« Encore timide » - L'Infirmière Magazine n° 382 du 01/05/2017 | Espace Infirmier
 

L'infirmière Magazine n° 382 du 01/05/2017

 

PRÉVENTION

DOSSIER

Marie-Capucine Diss  

Les infirmières se reconnaissent dans leur fonction préventive, mais sont limitées par de nombreux freins. Le point avec Philippe Bordieu, infirmier de consultation en éducation à la santé et en ETP.

Pensez-vous que les infirmières vont être amenées à se consacrer de plus en plus à la prévention ?

La compétence, l’envie de le faire, la motivation sont là. Mais, aujourd’hui, notre système de santé n’est clairement pas organisé pour faire de la prévention. Avec la loi Touraine de 2016, on commence à parler de prévention, mais c’est encore timide. La charte d’Ottawa de 1986 dit pourtant clairement qu’il faut réorienter les systèmes de santé du curatif vers le préventif. Cela n’empêchera pas d’avoir des pôles d’excellence du curatif, les hôpitaux étant appelés à être de plus en plus des plateaux techniques « pointus » pour des séjours ponctuels. Avec le développement de l’ambulatoire, et la coordination que cela implique, il va falloir repenser l’organisation et les rôles…

L’éducation à la santé sera-t-elle un moyen de renforcer le rôle des infirmières en prévention ?

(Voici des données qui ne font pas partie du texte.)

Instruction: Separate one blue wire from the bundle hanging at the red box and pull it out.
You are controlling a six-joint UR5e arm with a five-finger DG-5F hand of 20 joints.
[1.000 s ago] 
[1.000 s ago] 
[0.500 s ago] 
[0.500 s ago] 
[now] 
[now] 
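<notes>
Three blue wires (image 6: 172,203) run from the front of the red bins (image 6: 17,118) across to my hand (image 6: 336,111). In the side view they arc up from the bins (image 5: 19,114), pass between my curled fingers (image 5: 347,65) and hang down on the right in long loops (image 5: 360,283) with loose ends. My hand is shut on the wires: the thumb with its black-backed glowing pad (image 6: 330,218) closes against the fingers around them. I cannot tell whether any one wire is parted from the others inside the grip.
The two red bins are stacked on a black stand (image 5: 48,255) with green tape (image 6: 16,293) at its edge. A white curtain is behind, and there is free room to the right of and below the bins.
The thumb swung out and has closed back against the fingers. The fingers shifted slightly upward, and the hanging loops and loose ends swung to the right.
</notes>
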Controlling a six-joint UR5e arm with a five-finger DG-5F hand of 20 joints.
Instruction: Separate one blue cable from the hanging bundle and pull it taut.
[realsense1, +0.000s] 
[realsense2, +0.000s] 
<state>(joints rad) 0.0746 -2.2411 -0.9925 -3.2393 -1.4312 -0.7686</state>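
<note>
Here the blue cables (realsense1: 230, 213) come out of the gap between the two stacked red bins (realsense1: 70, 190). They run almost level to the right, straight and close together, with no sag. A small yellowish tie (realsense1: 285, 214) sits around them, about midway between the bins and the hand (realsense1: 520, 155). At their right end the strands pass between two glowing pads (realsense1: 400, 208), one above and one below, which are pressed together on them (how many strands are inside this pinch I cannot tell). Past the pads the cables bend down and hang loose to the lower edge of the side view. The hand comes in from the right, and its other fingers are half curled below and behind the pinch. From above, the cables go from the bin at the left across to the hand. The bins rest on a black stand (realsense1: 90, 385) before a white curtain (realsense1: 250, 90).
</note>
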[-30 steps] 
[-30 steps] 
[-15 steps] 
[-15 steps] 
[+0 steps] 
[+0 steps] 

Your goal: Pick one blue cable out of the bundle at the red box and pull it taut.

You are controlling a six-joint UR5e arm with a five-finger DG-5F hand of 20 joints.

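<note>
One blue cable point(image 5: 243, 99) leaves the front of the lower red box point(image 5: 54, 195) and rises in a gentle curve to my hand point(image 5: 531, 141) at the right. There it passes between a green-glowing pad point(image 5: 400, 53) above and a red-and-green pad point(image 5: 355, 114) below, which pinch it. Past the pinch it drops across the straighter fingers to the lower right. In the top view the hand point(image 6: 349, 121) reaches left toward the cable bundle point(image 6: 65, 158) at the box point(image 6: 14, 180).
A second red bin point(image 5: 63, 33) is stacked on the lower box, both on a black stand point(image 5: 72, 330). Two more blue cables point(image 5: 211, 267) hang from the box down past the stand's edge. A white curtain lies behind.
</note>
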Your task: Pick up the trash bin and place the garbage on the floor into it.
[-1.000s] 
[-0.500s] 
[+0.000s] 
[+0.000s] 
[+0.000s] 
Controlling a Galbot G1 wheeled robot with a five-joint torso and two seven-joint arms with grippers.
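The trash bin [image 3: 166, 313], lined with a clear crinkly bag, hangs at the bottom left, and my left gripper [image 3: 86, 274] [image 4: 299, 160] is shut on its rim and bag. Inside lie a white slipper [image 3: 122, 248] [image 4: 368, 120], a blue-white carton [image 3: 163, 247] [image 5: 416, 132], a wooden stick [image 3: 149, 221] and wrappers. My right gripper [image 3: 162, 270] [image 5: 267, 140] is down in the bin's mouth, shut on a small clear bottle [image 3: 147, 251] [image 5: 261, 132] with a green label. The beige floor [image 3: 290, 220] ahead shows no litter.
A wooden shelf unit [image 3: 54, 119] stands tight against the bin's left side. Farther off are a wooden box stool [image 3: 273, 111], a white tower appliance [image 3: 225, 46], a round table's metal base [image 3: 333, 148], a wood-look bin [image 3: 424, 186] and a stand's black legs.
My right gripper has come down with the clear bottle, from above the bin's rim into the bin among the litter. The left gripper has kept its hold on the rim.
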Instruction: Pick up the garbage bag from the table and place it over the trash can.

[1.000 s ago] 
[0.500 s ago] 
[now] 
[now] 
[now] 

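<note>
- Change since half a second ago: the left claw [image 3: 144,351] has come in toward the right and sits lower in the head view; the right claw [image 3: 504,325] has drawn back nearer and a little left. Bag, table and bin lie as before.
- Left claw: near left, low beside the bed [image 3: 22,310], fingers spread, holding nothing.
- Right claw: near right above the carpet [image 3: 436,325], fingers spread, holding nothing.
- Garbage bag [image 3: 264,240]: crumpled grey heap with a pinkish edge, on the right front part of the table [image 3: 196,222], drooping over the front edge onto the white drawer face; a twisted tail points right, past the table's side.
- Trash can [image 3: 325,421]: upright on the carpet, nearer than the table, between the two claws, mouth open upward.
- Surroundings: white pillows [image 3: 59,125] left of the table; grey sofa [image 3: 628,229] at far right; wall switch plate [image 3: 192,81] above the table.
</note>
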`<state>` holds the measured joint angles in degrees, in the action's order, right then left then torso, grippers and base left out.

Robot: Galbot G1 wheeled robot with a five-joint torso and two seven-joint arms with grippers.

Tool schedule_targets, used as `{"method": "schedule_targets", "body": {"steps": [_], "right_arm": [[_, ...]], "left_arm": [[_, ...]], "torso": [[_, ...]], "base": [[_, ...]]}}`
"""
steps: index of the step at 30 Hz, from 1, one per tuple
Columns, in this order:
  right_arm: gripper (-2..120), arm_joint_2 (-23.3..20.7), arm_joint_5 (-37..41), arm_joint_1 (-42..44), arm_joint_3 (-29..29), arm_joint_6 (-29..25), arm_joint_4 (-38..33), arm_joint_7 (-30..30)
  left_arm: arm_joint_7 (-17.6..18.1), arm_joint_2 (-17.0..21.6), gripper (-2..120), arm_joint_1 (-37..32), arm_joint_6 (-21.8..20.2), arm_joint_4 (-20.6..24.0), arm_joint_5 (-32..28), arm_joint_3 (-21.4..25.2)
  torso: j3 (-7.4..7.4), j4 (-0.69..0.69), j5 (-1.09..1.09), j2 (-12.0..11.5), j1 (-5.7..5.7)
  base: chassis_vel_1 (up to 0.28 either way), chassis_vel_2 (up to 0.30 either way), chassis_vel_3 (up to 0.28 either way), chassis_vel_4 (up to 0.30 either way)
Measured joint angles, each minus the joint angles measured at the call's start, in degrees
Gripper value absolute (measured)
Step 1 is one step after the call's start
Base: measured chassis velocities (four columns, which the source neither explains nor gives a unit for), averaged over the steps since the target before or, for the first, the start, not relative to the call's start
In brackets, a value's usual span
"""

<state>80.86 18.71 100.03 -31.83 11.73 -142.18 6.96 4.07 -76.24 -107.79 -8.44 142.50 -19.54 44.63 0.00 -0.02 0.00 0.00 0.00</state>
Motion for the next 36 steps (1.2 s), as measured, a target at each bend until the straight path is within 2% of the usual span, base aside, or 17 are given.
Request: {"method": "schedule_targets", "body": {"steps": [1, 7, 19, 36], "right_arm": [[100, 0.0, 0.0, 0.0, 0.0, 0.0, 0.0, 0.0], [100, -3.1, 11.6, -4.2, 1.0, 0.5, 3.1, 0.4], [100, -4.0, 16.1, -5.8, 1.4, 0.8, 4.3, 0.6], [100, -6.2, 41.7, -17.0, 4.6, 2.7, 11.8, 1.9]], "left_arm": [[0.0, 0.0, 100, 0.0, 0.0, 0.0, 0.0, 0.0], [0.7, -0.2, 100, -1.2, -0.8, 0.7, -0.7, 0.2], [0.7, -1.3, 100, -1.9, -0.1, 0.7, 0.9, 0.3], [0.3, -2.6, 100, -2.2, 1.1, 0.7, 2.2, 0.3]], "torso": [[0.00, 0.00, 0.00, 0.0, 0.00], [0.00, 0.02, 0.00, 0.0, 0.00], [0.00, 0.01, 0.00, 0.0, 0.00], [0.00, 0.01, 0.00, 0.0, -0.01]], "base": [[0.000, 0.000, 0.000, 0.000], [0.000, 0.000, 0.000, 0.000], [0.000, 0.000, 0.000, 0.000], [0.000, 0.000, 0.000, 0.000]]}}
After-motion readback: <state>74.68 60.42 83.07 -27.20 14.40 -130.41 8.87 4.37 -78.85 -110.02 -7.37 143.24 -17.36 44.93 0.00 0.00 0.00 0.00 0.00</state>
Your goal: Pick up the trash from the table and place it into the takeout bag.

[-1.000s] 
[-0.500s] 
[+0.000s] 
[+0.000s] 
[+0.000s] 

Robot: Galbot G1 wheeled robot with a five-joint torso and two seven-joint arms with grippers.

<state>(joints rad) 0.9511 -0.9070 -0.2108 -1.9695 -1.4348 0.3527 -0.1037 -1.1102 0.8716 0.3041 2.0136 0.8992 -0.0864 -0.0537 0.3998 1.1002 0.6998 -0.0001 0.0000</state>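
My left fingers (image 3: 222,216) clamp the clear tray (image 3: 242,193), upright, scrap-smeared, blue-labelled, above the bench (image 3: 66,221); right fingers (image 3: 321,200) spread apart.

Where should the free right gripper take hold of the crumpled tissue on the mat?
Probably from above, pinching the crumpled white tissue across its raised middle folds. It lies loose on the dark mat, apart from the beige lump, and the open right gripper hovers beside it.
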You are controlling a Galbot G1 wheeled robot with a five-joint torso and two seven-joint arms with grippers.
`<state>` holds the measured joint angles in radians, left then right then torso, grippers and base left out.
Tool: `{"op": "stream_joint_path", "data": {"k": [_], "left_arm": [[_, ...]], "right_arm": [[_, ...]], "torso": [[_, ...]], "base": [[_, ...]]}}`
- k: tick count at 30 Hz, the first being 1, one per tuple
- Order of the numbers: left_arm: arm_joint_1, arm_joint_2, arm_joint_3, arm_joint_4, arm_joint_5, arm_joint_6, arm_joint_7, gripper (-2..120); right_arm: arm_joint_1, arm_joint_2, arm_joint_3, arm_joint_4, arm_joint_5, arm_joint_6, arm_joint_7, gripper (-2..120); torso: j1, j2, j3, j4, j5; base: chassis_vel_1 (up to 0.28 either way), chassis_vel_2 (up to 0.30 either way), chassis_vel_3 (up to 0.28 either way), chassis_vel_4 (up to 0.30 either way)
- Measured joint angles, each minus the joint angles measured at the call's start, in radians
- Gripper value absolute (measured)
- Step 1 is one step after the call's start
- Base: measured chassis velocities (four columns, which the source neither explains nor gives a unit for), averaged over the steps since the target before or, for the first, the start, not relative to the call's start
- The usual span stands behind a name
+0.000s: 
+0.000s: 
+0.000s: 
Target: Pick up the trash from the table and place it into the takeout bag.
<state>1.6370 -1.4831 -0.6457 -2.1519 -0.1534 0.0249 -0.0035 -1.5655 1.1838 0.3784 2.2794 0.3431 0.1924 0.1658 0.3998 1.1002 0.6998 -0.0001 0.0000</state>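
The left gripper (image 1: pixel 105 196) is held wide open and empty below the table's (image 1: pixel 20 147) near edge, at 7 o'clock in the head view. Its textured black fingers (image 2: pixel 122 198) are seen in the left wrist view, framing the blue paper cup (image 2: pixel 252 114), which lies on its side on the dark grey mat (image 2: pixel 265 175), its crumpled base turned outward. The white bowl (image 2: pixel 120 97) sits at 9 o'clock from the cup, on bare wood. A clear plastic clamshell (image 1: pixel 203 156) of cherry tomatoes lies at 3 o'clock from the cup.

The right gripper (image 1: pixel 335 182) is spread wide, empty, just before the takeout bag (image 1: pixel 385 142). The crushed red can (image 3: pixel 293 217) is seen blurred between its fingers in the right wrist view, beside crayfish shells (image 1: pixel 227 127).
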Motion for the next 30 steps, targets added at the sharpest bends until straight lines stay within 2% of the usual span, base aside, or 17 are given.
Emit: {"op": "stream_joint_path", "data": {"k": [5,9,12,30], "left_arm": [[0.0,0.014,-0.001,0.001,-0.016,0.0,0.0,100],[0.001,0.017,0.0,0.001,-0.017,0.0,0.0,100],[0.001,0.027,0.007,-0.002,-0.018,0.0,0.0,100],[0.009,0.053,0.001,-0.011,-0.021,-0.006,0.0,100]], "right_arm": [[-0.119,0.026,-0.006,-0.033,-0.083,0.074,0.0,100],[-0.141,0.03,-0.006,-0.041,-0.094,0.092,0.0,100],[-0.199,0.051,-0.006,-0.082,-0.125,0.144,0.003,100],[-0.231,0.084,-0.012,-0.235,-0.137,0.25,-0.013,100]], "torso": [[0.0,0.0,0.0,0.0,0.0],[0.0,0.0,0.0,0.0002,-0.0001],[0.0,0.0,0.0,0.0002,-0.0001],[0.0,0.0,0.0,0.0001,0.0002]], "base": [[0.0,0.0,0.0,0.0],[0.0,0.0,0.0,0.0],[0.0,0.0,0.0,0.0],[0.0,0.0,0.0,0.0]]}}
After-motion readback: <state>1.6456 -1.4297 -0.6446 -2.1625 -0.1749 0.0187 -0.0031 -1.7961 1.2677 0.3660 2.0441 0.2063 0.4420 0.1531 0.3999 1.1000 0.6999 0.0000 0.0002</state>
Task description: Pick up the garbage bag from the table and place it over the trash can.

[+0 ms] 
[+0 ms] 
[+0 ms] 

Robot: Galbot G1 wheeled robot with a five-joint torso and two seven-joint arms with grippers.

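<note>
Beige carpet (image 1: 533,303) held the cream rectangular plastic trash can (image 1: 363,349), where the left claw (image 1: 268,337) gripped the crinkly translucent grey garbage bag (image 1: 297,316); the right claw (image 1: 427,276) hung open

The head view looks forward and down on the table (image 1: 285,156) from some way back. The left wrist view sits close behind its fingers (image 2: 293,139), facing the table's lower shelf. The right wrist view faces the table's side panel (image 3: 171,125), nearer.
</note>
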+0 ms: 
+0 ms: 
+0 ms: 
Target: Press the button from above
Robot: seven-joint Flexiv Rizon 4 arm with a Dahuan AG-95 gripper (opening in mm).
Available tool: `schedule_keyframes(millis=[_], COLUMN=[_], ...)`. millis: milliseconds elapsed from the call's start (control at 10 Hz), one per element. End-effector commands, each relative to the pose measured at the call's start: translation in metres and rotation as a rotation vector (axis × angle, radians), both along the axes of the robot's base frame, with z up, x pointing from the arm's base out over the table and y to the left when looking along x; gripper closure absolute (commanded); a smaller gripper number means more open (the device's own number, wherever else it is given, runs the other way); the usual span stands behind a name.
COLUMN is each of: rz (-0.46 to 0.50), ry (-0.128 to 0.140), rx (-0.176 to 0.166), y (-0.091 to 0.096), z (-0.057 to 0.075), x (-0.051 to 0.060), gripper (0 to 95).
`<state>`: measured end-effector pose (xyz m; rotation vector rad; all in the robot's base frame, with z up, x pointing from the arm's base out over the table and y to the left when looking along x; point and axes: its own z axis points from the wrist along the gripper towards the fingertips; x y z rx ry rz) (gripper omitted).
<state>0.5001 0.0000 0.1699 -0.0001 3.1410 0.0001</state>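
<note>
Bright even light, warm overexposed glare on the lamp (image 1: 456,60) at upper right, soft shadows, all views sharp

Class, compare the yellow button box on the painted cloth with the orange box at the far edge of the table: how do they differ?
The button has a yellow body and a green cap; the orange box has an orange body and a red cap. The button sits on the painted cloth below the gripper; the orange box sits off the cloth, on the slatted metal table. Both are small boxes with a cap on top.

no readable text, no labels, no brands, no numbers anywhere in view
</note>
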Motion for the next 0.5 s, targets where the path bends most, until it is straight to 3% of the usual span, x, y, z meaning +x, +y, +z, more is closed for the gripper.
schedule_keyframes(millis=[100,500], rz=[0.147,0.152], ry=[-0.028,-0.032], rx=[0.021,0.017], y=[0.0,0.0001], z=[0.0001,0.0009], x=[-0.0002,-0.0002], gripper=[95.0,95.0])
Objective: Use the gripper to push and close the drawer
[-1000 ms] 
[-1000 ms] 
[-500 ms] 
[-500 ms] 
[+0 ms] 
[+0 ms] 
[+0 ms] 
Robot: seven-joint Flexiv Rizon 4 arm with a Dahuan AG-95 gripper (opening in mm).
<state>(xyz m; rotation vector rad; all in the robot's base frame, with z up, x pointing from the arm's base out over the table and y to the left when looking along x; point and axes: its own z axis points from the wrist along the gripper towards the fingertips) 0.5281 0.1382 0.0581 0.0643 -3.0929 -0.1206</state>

C’est une compétence infirmière relevant de son rôle propre. Mais du côté des libérales, il y a des freins administratifs. Les démarches de soins infirmiers (DSI) sont censées encadrer l’intégralité des soins relevant du rôle propre, notamment la prévention d’un patient dépendant. Or, localement, certaines caisses d’assurance maladie refusent les DSI ne comportant pas de soins d’hygiène(1). Accompagner un patient par une démarche éducative, donc préventive par définition, par le biais d’une DSI – ce qui suppose qu’elle soit payante – ne fait pas consensus aujourd’hui. On est loin d’une démarche harmonisée. Du côté des professionnels, les actes de prévention ne sont pas suffisamment tracés. La prévention, les infirmières en font tous les jours. C’est écrit où, comment, et c’est argumenté avec quoi ? Quand on veut la valorisation, la reconnaissance de quelque chose, il faut pouvoir amener des dossiers de soins, des traçabilités.

Le développement de l’éducation thérapeutique pourrait-elle faire évoluer les choses ?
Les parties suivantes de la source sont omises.